Data:
Content starts

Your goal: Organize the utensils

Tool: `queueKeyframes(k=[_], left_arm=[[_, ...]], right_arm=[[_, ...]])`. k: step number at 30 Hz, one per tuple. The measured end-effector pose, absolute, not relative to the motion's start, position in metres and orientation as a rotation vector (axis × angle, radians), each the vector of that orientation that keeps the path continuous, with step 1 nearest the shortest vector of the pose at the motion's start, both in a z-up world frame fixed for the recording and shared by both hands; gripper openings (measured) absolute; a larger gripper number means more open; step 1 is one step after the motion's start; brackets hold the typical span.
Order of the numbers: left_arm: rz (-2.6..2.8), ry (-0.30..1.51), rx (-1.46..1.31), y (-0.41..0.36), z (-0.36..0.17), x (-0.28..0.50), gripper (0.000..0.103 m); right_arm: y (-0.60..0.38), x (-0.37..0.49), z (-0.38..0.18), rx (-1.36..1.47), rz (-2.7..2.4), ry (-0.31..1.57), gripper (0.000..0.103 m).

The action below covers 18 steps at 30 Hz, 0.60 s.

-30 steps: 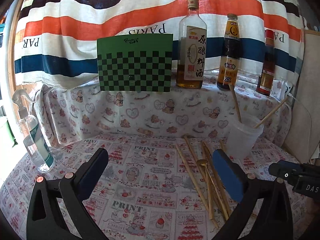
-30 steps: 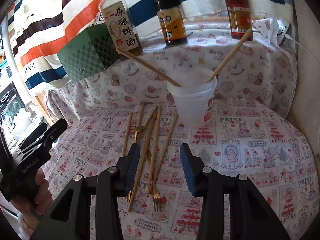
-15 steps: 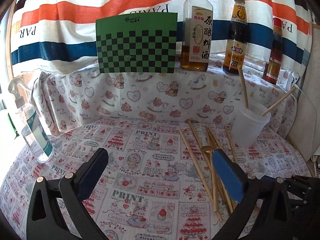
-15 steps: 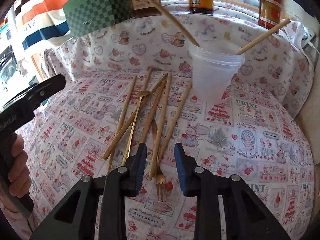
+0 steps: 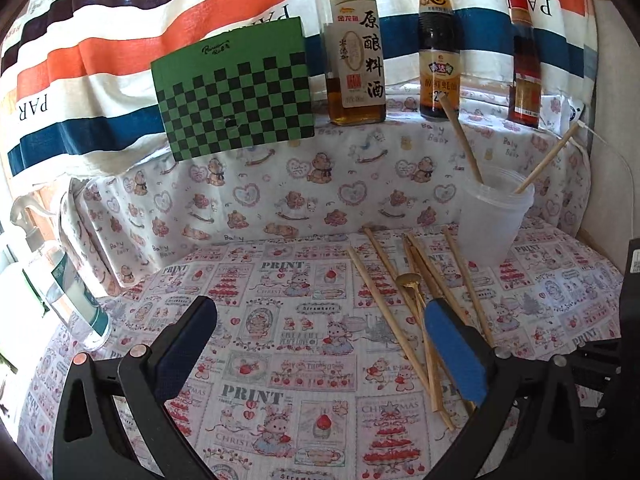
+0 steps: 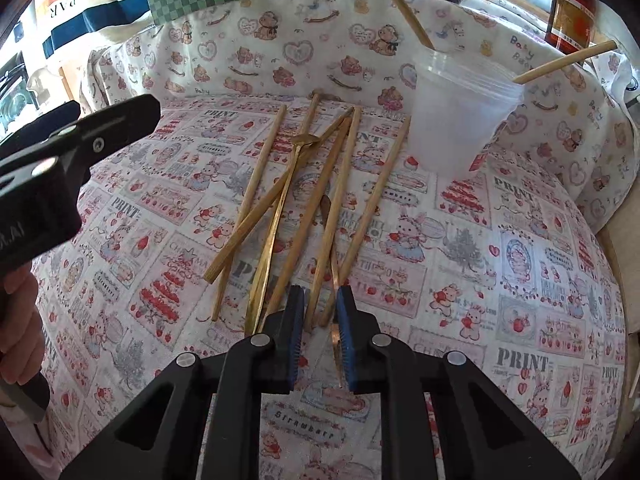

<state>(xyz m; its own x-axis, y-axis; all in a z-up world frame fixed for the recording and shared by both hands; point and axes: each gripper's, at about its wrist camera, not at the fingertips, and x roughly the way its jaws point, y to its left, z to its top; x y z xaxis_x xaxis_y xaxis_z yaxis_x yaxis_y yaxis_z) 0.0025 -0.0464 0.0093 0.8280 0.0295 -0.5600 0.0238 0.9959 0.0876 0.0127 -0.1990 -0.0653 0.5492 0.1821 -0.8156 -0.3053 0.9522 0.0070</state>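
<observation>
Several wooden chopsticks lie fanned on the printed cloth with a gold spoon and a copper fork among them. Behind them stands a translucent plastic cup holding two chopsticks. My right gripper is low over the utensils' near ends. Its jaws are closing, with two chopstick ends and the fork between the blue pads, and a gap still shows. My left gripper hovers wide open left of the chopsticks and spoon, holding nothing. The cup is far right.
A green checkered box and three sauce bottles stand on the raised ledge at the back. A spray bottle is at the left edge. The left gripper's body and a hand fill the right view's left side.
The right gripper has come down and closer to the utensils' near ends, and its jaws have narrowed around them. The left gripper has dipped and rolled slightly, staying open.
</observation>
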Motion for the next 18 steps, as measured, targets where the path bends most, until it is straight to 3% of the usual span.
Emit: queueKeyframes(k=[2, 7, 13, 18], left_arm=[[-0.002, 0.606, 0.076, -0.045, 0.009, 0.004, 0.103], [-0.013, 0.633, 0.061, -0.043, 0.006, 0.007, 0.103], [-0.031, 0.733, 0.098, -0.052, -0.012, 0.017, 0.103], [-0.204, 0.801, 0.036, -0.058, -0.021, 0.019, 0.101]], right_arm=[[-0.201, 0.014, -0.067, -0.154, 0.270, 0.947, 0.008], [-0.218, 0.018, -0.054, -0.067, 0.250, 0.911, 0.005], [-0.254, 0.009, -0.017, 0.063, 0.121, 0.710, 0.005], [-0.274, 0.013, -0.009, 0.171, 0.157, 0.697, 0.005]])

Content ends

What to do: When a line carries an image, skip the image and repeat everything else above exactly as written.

Answer section:
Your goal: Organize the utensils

Tool: `queueKeyframes(k=[_], left_arm=[[_, ...]], right_arm=[[_, ...]])`. k: step number at 30 Hz, one per tuple. The measured end-effector pose, absolute, not relative to the motion's start, position in metres and orientation as a rotation vector (axis × angle, radians), each the vector of that orientation that keeps the path continuous, with step 1 nearest the shortest vector of the pose at the motion's start, both in a z-up world frame fixed for the recording and shared by both hands; gripper openings (measured) absolute; a larger gripper number means more open; step 1 is one step after the motion's start; brackets hold the typical span.
Order of the numbers: left_arm: rz (-2.6..2.8), ry (-0.30..1.51), rx (-1.46..1.31), y (-0.41..0.36), z (-0.36..0.17), x (-0.28..0.50), gripper (0.000..0.103 m); right_arm: y (-0.60..0.38), x (-0.37..0.49), z (-0.38..0.18), rx (-1.36..1.47), rz (-2.7..2.4), ry (-0.31..1.57), gripper (0.000..0.103 m).

The action below covers 18 steps at 30 Hz, 0.60 s.

-30 steps: 
-30 steps: 
-15 steps: 
-15 steps: 
+0 steps: 
+0 steps: 

<state>(xyz m; its own x-axis, y-axis; all in a z-up world frame fixed for the recording and shared by both hands; point and axes: each gripper's, at about its wrist camera, not at the fingertips, and x roughly the way its jaws point, y to its left, z to its top; x y z xaxis_x xaxis_y xaxis_z yaxis_x yaxis_y yaxis_z) 0.0025 -0.0464 0.0093 0.8280 0.0295 -0.5600 0.0238 0.9959 0.0876 0.0127 -0.1990 -0.0653 0.5492 0.1821 -0.8156 -0.3053 0.9522 0.0070</state>
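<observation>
Several wooden chopsticks lie fanned on the printed cloth with a gold spoon and a copper fork among them. Behind them stands a translucent plastic cup holding two chopsticks. My right gripper is low over the utensils' near ends. Its jaws are closing, with two chopstick ends and the fork between the blue pads, and a gap still shows. My left gripper hovers wide open left of the chopsticks and spoon, holding nothing. The cup is far right.
A green checkered box and three sauce bottles stand on the raised ledge at the back. A spray bottle is at the left edge. The left gripper's body and a hand fill the right view's left side.
The right gripper has come down and closer to the utensils' near ends, and its jaws have narrowed around them. The left gripper has dipped and rolled slightly, staying open.
</observation>
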Motion for the next 18 steps, as measured, targets where the path bends most, until it is straight to 3% of the usual span.
Emit: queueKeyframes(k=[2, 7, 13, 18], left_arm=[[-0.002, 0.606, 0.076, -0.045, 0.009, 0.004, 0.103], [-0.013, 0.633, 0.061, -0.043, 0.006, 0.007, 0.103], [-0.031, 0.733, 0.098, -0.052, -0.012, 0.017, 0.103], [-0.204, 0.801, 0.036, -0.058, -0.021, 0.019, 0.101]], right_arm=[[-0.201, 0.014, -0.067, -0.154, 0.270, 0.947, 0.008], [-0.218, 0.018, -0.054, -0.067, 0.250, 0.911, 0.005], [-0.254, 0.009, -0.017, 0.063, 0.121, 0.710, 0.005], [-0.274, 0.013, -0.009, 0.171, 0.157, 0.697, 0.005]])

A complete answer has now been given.